Blue is the dilute of black no argument there, just that some saw it pop out and thought cool lets breed this color, and there you go the new fad and since people charged more for this "rare" color more people bred to make more money and there you go the Blue epidemic was born.


----------



## bahamutt99 (May 14, 2008)

I don't know how much I believe that blue is an AmStaff color. If you figure that AmStaffs go back exclusively to APBTs, it had to be there in the breed anyway. Most likely isolating the gene pool by closing the AKC studbook caused the recessive dilution trait to become more pronounced. But if you think about it, the AKC standard actually _discourages_ the diluted pigment (as well as rednose) wheras the APBT standards don't touch on color except to discourage merle. So by that logic, would blue be an APBT color more than an AmStaff color? All the top-winning AmStaffs seem to be red or brindle with strong black pigment, but in the UKC, its mostly blue fawns.


----------



## Lex's Guardian (Aug 8, 2009)

My thought is according to what I've read on gpb about the blue coloration (thus far) it is a dilute of black. I get that, I also get it's not a 'rare' color - I see them all over in my area. What I don't get is why we are constantly reminded blue isn't it's own color - that it's 'just a dilute'. If it's been consistently producing through multiple generations without hiccups - wouldn't that make it it's own color? 

If it takes 7 consistent generations for a mix to become it's own breed. How many will it take before the blue gets recognition of being it's own color for apbt or amstaff? The UKC sees it as fit.

Also, if Blue is a dilute of black... Then what is chocolate?


----------



## Corpsewater (May 22, 2010)

In regards to the poster above who said that AmStaffs come from the same stock as APBTs, you are both right and wrong. The American Staffordshire was indeed bred from the American Pit Bull Terrier, but they were bred differently by using Mastiff lines. The American Pit Bull Terrier was bred from Bulldogs and Terriers. Blue is not a Bulldog color. The American Staffordshire was bred from Bulldogs and (occasionally) Mastiffs. Blue is a Mastiff color. So it is entirely possible that the blue gene would not show up in APBTs, but would show itself in AmStaffs.


----------



## fishinrob (Apr 14, 2010)

Corpsewater said:


> In regards to the poster above who said that AmStaffs come from the same stock as APBTs, you are both right and wrong. The American Staffordshire was indeed bred from the American Pit Bull Terrier, but they were bred differently by using Mastiff lines. The American Pit Bull Terrier was bred from Bulldogs and Terriers. Blue is not a Bulldog color. The American Staffordshire was bred from Bulldogs and (occasionally) Mastiffs. Blue is a Mastiff color. So it is entirely possible that the blue gene would not show up in APBTs, but would show itself in AmStaffs.

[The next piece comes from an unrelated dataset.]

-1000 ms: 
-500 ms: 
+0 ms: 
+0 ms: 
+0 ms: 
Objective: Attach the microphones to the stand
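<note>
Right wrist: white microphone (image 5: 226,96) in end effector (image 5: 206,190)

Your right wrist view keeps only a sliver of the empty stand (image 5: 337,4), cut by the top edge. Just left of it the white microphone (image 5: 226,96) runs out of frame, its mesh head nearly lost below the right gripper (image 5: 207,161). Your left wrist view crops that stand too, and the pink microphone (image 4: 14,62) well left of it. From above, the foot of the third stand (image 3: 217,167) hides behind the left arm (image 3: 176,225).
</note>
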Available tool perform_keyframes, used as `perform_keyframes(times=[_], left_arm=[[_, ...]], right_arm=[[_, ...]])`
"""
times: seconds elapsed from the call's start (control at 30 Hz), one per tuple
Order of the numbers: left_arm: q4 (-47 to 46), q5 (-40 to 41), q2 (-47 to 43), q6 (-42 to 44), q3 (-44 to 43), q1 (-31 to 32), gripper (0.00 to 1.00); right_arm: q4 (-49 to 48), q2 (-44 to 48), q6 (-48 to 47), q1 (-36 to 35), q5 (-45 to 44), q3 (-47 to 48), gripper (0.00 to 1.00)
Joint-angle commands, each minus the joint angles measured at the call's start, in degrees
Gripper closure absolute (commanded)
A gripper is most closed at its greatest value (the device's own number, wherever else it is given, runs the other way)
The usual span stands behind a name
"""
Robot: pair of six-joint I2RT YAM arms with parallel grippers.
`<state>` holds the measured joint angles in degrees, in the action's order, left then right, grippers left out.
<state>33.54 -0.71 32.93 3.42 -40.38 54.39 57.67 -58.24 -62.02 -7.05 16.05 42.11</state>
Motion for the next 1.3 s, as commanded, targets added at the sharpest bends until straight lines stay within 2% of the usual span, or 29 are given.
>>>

Where in the hell is that coming from? You are wrong.


----------



## ThaLadyPit (Oct 12, 2008)

This is getting to be a very interesting debate here and would love to see more. I can see it from both angles here.. so please can someone find a link to the historical value of the blue color?


----------



## American_Pit13 (Apr 23, 2007)

Corpsewater said:


> In regards to the poster above who said that AmStaffs come from the same stock as APBTs, you are both right and wrong. The American Staffordshire was indeed bred from the American Pit Bull Terrier, but they were bred differently by using Mastiff lines. The American Pit Bull Terrier was bred from Bulldogs and Terriers. Blue is not a Bulldog color. The American Staffordshire was bred from Bulldogs and (occasionally) Mastiffs. Blue is a Mastiff color. So it is entirely possible that the blue gene would not show up in APBTs, but would show itself in AmStaffs.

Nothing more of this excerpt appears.